Requirement — Skip the images; return every entry exactly.

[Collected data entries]

____

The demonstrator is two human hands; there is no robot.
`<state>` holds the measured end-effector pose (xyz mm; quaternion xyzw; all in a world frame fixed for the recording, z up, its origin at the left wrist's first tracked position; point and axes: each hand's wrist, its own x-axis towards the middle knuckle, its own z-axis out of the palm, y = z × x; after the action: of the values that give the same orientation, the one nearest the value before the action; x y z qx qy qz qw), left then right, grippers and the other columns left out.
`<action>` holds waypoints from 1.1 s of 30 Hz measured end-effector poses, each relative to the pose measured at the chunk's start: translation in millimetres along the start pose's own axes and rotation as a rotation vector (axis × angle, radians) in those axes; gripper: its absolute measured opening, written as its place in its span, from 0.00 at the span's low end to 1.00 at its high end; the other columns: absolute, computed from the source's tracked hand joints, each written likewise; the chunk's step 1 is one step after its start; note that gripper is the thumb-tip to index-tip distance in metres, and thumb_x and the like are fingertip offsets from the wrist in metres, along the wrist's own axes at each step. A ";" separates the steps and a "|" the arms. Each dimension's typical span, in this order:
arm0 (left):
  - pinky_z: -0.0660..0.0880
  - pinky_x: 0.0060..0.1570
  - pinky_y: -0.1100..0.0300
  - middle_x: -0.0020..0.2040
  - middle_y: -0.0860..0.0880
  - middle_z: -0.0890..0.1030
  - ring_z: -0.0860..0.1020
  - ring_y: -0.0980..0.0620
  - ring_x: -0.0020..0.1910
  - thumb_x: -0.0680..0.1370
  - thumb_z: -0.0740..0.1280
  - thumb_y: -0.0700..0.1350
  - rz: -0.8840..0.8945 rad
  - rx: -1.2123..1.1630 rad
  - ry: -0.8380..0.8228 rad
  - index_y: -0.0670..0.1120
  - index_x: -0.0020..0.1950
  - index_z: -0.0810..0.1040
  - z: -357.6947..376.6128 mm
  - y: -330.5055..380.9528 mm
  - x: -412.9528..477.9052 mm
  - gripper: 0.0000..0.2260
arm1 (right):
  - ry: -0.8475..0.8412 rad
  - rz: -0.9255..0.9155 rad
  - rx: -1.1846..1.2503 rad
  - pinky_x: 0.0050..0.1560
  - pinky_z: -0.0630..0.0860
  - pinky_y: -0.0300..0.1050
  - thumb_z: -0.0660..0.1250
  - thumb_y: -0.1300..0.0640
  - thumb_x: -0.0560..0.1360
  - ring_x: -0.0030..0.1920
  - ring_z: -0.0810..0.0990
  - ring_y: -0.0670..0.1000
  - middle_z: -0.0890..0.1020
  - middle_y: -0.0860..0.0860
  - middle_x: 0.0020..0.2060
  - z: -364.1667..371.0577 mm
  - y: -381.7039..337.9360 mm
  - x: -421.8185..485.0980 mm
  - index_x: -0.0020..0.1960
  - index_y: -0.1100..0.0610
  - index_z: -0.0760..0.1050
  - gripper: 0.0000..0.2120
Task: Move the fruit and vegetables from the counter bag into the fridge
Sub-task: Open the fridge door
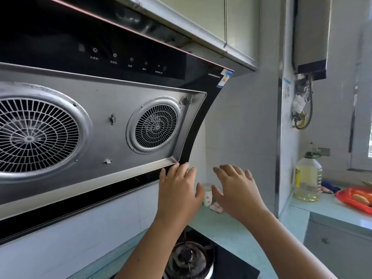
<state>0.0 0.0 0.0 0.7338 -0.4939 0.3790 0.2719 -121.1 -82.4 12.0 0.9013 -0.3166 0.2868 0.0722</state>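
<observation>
Orange produce [361, 198] lies in a red plastic bag [350, 200], well right of both hands. Left hand [179, 190] and right hand [237, 190], spread and empty, are raised beside the steel range hood [100, 121], evidently not yet reaching.

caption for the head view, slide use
Both open hands, left hand and right hand, raised beside the range hood; red bag far right.
</observation>
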 end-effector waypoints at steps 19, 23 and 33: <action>0.71 0.57 0.38 0.57 0.46 0.81 0.77 0.44 0.58 0.73 0.55 0.51 0.227 -0.437 -0.080 0.45 0.56 0.80 31.3 94.1 -55.2 0.20 | 0.268 0.256 -0.166 0.54 0.71 0.66 0.74 0.53 0.66 0.54 0.79 0.58 0.81 0.54 0.53 -11.4 66.9 -116.1 0.57 0.57 0.77 0.21; 0.69 0.57 0.40 0.56 0.46 0.81 0.77 0.44 0.57 0.72 0.55 0.51 0.284 -0.532 -0.091 0.44 0.55 0.80 39.1 133.4 -67.1 0.20 | 0.271 0.358 -0.239 0.54 0.73 0.66 0.72 0.53 0.66 0.53 0.80 0.59 0.81 0.55 0.52 -25.0 91.5 -157.6 0.56 0.58 0.77 0.19; 0.69 0.58 0.39 0.56 0.45 0.81 0.77 0.43 0.57 0.72 0.56 0.51 0.444 -0.814 -0.179 0.44 0.56 0.80 52.9 275.8 -89.5 0.20 | 0.306 0.612 -0.438 0.53 0.72 0.64 0.65 0.51 0.66 0.53 0.80 0.58 0.82 0.55 0.51 -63.8 172.9 -252.8 0.55 0.58 0.77 0.20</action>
<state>-261.6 -95.0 -96.9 0.4741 -0.7687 0.1389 0.4064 -417.5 -65.1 -86.6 0.6757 -0.6093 0.3517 0.2203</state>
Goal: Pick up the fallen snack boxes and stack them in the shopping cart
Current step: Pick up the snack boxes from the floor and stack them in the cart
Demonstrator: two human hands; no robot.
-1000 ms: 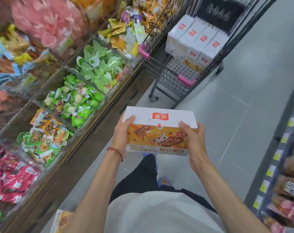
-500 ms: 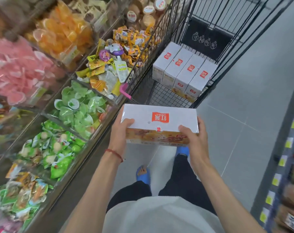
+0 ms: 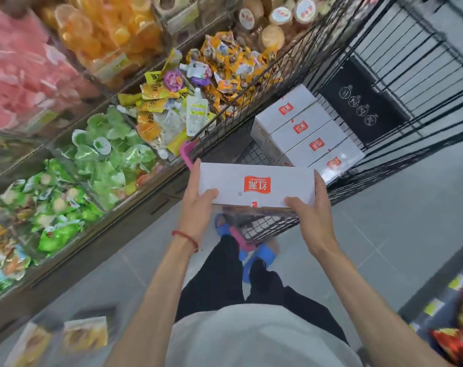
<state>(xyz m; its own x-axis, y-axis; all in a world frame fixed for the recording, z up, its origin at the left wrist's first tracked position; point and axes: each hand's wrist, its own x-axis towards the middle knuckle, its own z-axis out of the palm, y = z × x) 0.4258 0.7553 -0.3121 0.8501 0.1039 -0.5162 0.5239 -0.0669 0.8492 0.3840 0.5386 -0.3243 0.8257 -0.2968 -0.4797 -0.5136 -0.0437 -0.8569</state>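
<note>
I hold a white snack box (image 3: 256,186) with a red logo flat over the near end of the black wire shopping cart (image 3: 400,107). My left hand (image 3: 198,200) grips its left end, thumb on top. My right hand (image 3: 312,210) grips its right end the same way. Inside the cart, several identical white boxes (image 3: 304,131) stand side by side in a row. The cart's pink handle (image 3: 186,156) shows beside and below the held box. Two more boxes (image 3: 84,337) lie blurred on the floor at the lower left.
A long display of open bins (image 3: 97,160) with green, yellow, orange and pink sweets runs along the left, close against the cart. Another shelf with red packets (image 3: 461,327) edges the right. Grey tiled floor (image 3: 400,213) lies between, with my legs and blue sandals (image 3: 259,258) under the cart's handle.
I have stepped up to the cart and carried the box forward and level, so only its white top shows. It now hangs over the cart's near end.
</note>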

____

Answer for the task —
The demonstrator is two human hands; there is no robot.
`<state>` holds the measured end-effector pose (xyz mm; quaternion xyzw; all in a world frame fixed for the recording, z up, its origin at the left wrist's first tracked position; point and axes: each hand's wrist, its own x-axis towards the middle knuckle, its own z-axis out of the palm, y = z × x; after the action: of the values that give the same orientation, the one nearest the value before the action; x y z qx qy qz qw), left then right, grippers and the other columns left out.
`<action>` holds waypoints from 1.1 s of 30 Hz measured end-effector poses, each relative to the pose measured at the chunk's start: translation in millimetres along the start pose's own axes and rotation as a rotation vector (axis × angle, radians) in those axes; gripper: its absolute measured opening, written as its place in its span, from 0.00 at the span's low end to 1.00 at its high end; the other columns: absolute, computed from the source's tracked hand joints, each written likewise; the chunk's step 1 is one step after its start; note that gripper is the thumb-tip to index-tip distance in metres, and thumb_x and the like are fingertip offsets from the wrist in metres, along the wrist's own axes at each step. A ";" separates the steps and a "|" the arms. Each dimension's typical span, in this order:
arm0 (left):
  - pinky_z: -0.0660..0.0880
  - pinky_x: 0.0060..0.1570
  - pinky_y: -0.1100..0.0300
  - middle_x: -0.0020..0.2040
  - middle_y: -0.0860..0.0880
  - middle_z: -0.0890..0.1030
  - ring_z: -0.0860..0.1020
  - ring_y: -0.0980..0.0620
  - ring_x: -0.0020..0.1910
  - thumb_x: -0.0680..0.1370
  - thumb_z: -0.0740..0.1280
  - thumb_y: -0.0700..0.1350
  - rz: -0.8840..0.8945 rad
  - rx: -1.2123..1.1630 rad
  - ry: -0.8380..0.8228 rad
  - index_y: -0.0670..0.1120
  - index_x: -0.0020..0.1950
  - index_z: -0.0810..0.1040
  - z: -357.6947..376.6128 mm
  - y: -330.5055..380.9528 mm
  - x: -412.9528..477.9052 mm
  - gripper: 0.0000..0.2260
arm1 (right):
  - ry: -0.8475..0.8412 rad
  - rz: -0.9255..0.9155 rad
  - rx: -1.1846..1.2503 rad
  - pinky_x: 0.0050..0.1560
  - pinky_z: -0.0630..0.0860
  - pinky_y: -0.0300..0.1050
  - thumb_z: -0.0660..0.1250
  - thumb_y: -0.1300..0.0640
  - thumb_x: -0.0560..0.1360
  - ring_x: -0.0030..0.1920
  - ring_z: -0.0810..0.0990
  - ring_y: -0.0670..0.1000
  - middle_z: -0.0890..0.1020
  - middle_y: -0.0860..0.0860
  - middle_x: 0.0020..0.2060
  - z: -364.1667..371.0577 mm
  - y: -381.7039..337.9360 mm
  - x: -421.8185..485.0980 mm
  - index_x: -0.0020..0.1960
  - index_y: -0.1100..0.0610
  - index_z: -0.0760..0.1050
  - gripper: 0.0000..0.2120
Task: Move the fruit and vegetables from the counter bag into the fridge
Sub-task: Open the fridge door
<state>0.0 0.0 0.0 0.7338 -0.4939 0.3790 0.2719 -121.1 -82.4 12.0 0.9013 -0.3166 0.2868 0.0722</state>
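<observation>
Orange produce [361, 198] lies in a red plastic bag [350, 200], well right of both hands. Left hand [179, 190] and right hand [237, 190], spread and empty, are raised beside the steel range hood [100, 121], evidently not yet reaching.

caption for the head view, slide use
Both open hands, left hand and right hand, raised beside the range hood; red bag far right.
</observation>
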 end-effector waypoints at steps 19, 23 and 33: <action>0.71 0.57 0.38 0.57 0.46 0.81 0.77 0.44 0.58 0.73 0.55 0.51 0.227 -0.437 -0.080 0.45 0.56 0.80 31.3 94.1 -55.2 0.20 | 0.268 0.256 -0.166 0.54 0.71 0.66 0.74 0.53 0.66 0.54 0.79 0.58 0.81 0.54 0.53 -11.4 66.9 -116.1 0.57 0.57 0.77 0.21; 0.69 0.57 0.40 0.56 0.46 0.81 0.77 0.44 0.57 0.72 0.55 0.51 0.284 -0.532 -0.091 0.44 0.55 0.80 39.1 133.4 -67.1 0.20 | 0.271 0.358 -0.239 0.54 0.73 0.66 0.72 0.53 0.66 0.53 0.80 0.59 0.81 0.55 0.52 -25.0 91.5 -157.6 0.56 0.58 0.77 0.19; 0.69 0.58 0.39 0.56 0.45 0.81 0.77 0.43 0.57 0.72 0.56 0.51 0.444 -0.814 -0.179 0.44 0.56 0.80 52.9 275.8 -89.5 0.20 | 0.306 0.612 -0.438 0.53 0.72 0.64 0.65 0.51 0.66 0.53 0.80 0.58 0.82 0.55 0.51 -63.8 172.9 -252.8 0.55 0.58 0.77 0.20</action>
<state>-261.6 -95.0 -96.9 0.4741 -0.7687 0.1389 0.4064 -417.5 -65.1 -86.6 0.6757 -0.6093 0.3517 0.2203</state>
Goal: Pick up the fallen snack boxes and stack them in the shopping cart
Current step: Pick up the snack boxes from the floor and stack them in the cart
Demonstrator: two human hands; no robot.
-1000 ms: 
-500 ms: 
+0 ms: 
<state>(xyz m; its own x-axis, y-axis; all in a world frame fixed for the recording, z up, its origin at the left wrist's first tracked position; point and axes: each hand's wrist, its own x-axis towards the middle knuckle, its own z-axis out of the palm, y = z × x) 0.4258 0.7553 -0.3121 0.8501 0.1039 -0.5162 0.5239 -0.0669 0.8492 0.3840 0.5386 -0.3243 0.8257 -0.2968 -0.4797 -0.5136 -0.0437 -0.8569</state>
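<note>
I hold a white snack box (image 3: 256,186) with a red logo flat over the near end of the black wire shopping cart (image 3: 400,107). My left hand (image 3: 198,200) grips its left end, thumb on top. My right hand (image 3: 312,210) grips its right end the same way. Inside the cart, several identical white boxes (image 3: 304,131) stand side by side in a row. The cart's pink handle (image 3: 186,156) shows beside and below the held box. Two more boxes (image 3: 84,337) lie blurred on the floor at the lower left.
A long display of open bins (image 3: 97,160) with green, yellow, orange and pink sweets runs along the left, close against the cart. Another shelf with red packets (image 3: 461,327) edges the right. Grey tiled floor (image 3: 400,213) lies between, with my legs and blue sandals (image 3: 259,258) under the cart's handle.
I have stepped up to the cart and carried the box forward and level, so only its white top shows. It now hangs over the cart's near end.
</note>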

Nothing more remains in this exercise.